Could you set down exactly the lines of the data below, starting at the one that holds "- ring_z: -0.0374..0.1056" and ending at the one that holds "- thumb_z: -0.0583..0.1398", both included, and only those?

*** Materials provided

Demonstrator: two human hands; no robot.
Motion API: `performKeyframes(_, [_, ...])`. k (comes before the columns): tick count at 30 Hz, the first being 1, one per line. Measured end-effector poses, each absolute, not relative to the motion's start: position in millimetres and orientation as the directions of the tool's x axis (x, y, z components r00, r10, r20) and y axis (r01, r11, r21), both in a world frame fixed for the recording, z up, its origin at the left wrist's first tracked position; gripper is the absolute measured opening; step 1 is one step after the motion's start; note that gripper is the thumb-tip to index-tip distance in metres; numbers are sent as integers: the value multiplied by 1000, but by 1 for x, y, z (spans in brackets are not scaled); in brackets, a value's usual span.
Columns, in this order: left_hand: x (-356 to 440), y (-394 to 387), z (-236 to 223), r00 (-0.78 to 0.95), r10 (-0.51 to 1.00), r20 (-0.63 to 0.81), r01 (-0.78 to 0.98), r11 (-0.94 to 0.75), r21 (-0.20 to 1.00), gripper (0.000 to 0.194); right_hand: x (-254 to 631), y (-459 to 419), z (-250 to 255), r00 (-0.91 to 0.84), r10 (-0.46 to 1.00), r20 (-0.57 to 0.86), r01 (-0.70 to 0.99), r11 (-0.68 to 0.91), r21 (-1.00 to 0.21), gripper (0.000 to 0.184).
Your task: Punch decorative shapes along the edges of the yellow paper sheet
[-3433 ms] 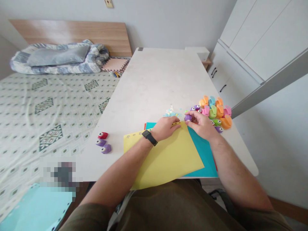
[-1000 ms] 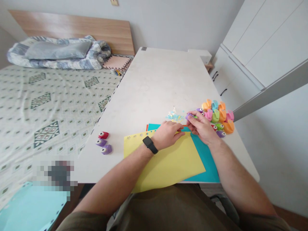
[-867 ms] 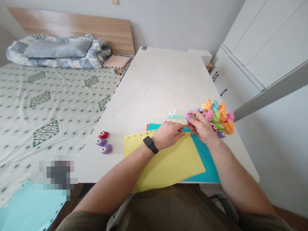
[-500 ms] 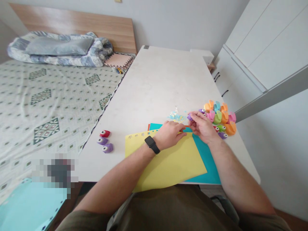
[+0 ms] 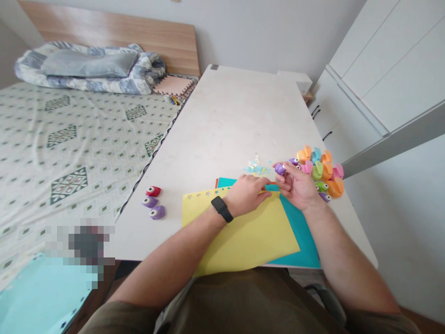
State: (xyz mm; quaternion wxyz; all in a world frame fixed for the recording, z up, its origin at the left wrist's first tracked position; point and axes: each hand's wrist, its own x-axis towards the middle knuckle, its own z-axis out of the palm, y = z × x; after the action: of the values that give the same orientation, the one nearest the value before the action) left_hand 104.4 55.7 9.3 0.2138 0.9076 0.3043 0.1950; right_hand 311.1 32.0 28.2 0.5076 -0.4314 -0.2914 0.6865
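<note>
My right hand (image 5: 297, 186) is closed around a small purple paper punch (image 5: 280, 169), held just above the table past the far corner of the yellow paper sheet (image 5: 243, 232). My left hand (image 5: 247, 195) rests on that sheet's far edge, fingers curled and pressing it down; a black watch sits on the wrist. The sheet's far edge shows a row of punched shapes. A teal sheet (image 5: 299, 234) and a red sheet lie under the yellow one. Small paper cut-outs (image 5: 256, 167) are scattered just beyond my hands.
A heap of coloured punches (image 5: 321, 174) lies right of my right hand. Three more punches, one red (image 5: 153, 191) and two purple (image 5: 155, 208), sit near the white table's (image 5: 229, 116) left edge. A bed (image 5: 69, 139) stands left, white cupboards right.
The purple punch was on the yellow sheet's edge 3.4 s ago; my right hand has since lifted it clear. The left hand has stayed on the sheet. The camera has drifted slightly.
</note>
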Motion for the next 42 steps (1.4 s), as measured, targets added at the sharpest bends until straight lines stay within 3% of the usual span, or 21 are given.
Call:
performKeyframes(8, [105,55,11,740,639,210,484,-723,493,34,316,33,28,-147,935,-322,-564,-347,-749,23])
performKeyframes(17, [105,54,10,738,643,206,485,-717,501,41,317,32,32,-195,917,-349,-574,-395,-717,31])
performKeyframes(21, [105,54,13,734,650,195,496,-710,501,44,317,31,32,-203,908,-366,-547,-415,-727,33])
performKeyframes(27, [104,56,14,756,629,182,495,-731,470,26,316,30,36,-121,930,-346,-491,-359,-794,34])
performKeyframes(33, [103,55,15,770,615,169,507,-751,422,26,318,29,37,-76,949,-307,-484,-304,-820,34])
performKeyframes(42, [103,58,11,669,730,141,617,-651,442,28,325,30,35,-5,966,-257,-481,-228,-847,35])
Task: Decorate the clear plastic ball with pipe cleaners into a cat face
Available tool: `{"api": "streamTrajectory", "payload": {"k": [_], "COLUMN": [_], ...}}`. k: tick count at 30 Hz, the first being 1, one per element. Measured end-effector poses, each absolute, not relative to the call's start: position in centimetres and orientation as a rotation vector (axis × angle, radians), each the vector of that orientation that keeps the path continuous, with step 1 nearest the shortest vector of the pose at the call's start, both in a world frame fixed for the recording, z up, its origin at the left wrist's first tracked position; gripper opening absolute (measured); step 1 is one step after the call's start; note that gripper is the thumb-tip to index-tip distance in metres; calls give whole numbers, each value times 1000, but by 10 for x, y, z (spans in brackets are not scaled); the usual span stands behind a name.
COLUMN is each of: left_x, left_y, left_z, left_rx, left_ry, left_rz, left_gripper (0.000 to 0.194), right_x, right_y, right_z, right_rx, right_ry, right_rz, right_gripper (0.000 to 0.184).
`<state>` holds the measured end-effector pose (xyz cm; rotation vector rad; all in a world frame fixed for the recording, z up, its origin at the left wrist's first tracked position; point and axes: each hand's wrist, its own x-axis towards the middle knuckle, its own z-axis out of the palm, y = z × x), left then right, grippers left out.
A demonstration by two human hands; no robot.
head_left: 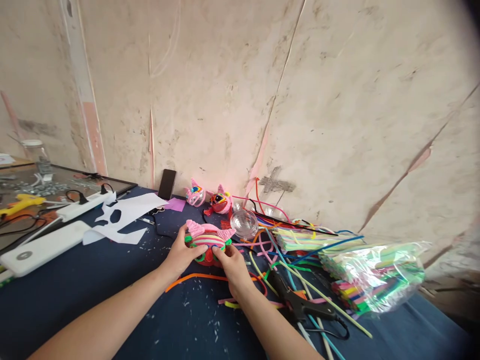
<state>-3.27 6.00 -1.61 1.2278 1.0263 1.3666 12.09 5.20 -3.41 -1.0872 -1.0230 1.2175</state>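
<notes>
Between my two hands is a pipe-cleaner animal head (210, 240) with pink pointed ears, pink and white stripes, and green and red parts low down. My left hand (185, 248) grips its left side, thumb across the front. On the other side my right hand (233, 265) pinches it with thumb and fingers. Its underside is partly hidden by my hands. An orange pipe cleaner (195, 276) lies on the dark blue cloth just below. Behind stand two similar pink figures, one with a clear ball body (195, 195) and one with red tassels (220, 200).
Clear plastic half-balls (243, 223) sit beyond my right hand. A black glue gun (300, 302) lies among loose pipe cleaners, near plastic-bagged bundles (378, 280). Leftward are cut white paper (127, 212), a power strip (88, 205), a white box (48, 247) and a phone (167, 184) against the wall.
</notes>
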Motion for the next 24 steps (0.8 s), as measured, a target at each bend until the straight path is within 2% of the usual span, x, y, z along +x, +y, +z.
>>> {"api": "streamTrajectory", "payload": {"k": [5, 8, 19, 24], "left_x": [-34, -37, -37, -33], "left_y": [67, 70, 61, 57], "left_z": [-19, -20, -22, -17], "left_rx": [1175, 1110, 1136, 1126], "left_ry": [1103, 1057, 963, 1013], "left_rz": [1395, 1386, 1334, 1305], "left_gripper": [80, 83, 78, 93], "right_x": [122, 123, 123, 121], "right_y": [55, 58, 51, 52], "right_z": [-34, -33, -30, -34], "right_rx": [-1133, -1152, -1115, -1114], "right_ry": [-1006, -962, -1004, -1029], "right_rz": [1241, 1275, 1287, 1240], "right_gripper": [42, 50, 49, 46]}}
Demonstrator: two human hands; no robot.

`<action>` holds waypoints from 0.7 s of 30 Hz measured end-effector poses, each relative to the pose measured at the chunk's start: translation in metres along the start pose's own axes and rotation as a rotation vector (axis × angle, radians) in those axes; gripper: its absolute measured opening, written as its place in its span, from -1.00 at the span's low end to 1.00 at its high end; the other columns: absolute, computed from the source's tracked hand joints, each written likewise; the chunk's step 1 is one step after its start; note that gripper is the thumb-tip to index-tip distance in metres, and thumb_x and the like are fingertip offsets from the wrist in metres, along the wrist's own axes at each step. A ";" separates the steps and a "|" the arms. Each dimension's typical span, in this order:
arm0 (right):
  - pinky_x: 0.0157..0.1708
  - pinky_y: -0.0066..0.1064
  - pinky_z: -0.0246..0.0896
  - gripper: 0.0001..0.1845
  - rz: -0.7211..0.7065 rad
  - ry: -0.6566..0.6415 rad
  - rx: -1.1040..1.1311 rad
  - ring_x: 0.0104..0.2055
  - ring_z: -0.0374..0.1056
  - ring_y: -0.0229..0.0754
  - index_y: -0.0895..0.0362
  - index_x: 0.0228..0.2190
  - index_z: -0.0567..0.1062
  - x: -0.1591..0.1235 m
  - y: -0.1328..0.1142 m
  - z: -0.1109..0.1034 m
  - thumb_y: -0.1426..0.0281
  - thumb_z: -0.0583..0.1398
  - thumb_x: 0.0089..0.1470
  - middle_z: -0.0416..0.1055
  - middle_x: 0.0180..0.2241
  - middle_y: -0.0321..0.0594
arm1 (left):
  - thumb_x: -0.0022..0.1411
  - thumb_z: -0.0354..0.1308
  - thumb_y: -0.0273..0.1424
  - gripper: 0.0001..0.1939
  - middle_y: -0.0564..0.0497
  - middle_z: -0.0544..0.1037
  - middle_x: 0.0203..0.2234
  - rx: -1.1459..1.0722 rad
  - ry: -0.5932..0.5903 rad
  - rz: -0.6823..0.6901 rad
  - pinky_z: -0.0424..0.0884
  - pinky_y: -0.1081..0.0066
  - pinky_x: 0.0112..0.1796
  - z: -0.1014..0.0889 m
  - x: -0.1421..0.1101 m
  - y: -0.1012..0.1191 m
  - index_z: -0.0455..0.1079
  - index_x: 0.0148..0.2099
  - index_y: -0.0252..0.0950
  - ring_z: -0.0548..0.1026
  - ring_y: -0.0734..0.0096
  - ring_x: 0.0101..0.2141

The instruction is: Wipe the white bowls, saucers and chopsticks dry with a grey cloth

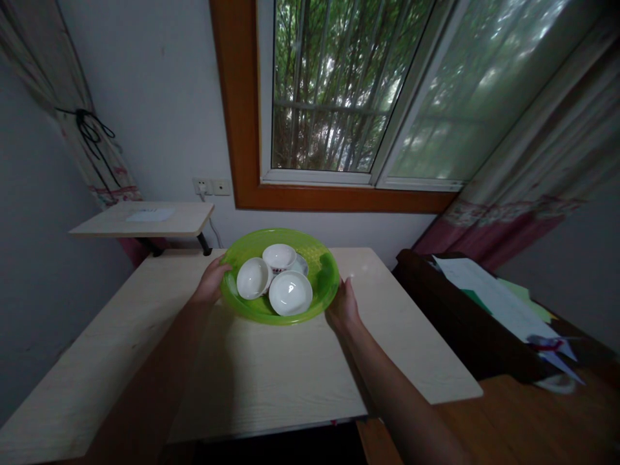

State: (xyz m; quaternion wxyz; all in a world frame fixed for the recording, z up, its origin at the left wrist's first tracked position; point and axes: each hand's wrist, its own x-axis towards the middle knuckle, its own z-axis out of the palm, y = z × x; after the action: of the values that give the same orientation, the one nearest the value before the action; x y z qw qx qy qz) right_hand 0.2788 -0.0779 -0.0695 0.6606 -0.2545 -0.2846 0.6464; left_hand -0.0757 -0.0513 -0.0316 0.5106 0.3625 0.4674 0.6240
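Note:
A round green plastic basin sits over the far middle of a light wooden table. Inside it lie three white bowls and a small white plate partly hidden under them. My left hand grips the basin's left rim, fingers curled over the edge. My right hand holds the right rim, its fingers tucked beneath the basin. Both arms reach forward across the table.
A small side table with a paper on it stands at the back left, under wall sockets. A dark wooden desk with papers lies to the right. A barred window and curtains fill the wall behind.

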 end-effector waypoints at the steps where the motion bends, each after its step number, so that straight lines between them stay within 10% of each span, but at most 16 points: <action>1: 0.34 0.05 0.09 -0.47 -0.002 -0.003 -0.003 0.29 0.30 0.01 -0.06 0.05 0.50 -0.001 -0.001 0.001 -0.06 0.01 0.28 0.52 0.11 -0.27 | -0.10 0.22 -0.54 -0.32 -0.13 0.63 -0.19 0.009 0.057 0.019 0.50 0.41 -0.39 0.001 -0.005 -0.004 0.39 0.16 -0.35 0.62 0.20 -0.30; 11: 0.33 0.04 0.11 -0.49 -0.011 -0.007 -0.007 0.28 0.30 0.04 -0.05 0.04 0.50 -0.001 0.000 -0.001 -0.05 0.04 0.27 0.52 0.10 -0.26 | -0.03 0.37 -0.47 -0.08 -0.17 0.54 0.09 0.018 0.255 0.091 0.57 0.29 -0.18 0.012 -0.069 -0.022 0.13 0.37 -0.20 0.61 0.13 -0.11; 21: 0.32 0.03 0.12 -0.49 -0.022 0.006 0.004 0.29 0.29 0.01 -0.06 0.04 0.50 0.001 0.003 -0.003 -0.06 0.03 0.27 0.52 0.10 -0.28 | -0.17 0.17 -0.62 -0.15 -0.11 0.62 -0.06 0.064 0.199 0.069 0.52 0.42 -0.29 0.004 -0.019 -0.006 0.34 0.27 -0.27 0.61 0.25 -0.21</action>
State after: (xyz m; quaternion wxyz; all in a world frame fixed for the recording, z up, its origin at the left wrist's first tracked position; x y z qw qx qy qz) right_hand 0.2791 -0.0766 -0.0737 0.6691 -0.2518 -0.2843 0.6388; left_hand -0.0664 -0.0685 -0.0353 0.4280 0.3307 0.5226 0.6590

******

◆ Response to the exercise ◆
  - ring_z: -0.0374..0.1056
  - ring_y: -0.0229..0.0754
  - index_y: -0.0895..0.0362
  - index_x: 0.0228..0.2190
  - index_z: -0.0567..0.1062
  - x: -0.1591..0.1235 m
  - y: -0.1328..0.1142 m
  - z: -0.1109..0.1034 m
  - thumb_y: -0.1426..0.0281
  - thumb_z: -0.0583..0.1398

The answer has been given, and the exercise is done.